Write out the full listing exactly.

[Opening Dataset section section]

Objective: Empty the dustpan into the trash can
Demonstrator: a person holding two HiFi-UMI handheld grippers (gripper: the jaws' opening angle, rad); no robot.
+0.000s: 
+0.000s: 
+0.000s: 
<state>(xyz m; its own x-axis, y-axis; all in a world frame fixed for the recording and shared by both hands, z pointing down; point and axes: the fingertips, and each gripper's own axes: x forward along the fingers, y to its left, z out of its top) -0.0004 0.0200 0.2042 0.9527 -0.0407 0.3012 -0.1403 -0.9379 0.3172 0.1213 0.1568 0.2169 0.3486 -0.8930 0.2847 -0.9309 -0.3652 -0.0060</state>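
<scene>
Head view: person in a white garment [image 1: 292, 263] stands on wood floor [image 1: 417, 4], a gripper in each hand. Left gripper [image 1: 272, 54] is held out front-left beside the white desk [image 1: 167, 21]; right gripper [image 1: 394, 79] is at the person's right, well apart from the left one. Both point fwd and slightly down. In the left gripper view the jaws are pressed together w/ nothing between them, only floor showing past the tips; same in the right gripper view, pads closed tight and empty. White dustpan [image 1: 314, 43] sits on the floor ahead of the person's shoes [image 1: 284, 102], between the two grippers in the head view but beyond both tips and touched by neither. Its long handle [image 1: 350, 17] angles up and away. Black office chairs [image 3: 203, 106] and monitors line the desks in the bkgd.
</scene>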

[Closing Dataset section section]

Response area
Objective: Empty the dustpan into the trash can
Demonstrator: a person holding two HiFi-UMI handheld grippers (gripper: the jaws' opening angle, rad); no robot.
+0.000s: 
+0.000s: 
+0.000s: 
<state>(xyz m; its own x-axis, y-axis; all in a world frame fixed for the recording and shared by both hands, z pointing down; point and axes: the fingertips, and each gripper's own axes: x forward along the fingers, y to its left, z out of its top) -0.0004 0.0200 0.2042 0.9527 -0.0407 0.3012 -0.1403 -0.9379 0.3172 0.1213 0.1568 0.2169 0.3486 -0.8930 0.2847 -0.9309 -0.3652 -0.0060</state>
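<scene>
Head view: person in a white garment [image 1: 292, 263] stands on wood floor [image 1: 417, 4], a gripper in each hand. Left gripper [image 1: 272, 54] is held out front-left beside the white desk [image 1: 167, 21]; right gripper [image 1: 394, 79] is at the person's right, well apart from the left one. Both point fwd and slightly down. In the left gripper view the jaws are pressed together w/ nothing between them, only floor showing past the tips; same in the right gripper view, pads closed tight and empty. White dustpan [image 1: 314, 43] sits on the floor ahead of the person's shoes [image 1: 284, 102], between the two grippers in the head view but beyond both tips and touched by neither. Its long handle [image 1: 350, 17] angles up and away. Black office chairs [image 3: 203, 106] and monitors line the desks in the bkgd.
</scene>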

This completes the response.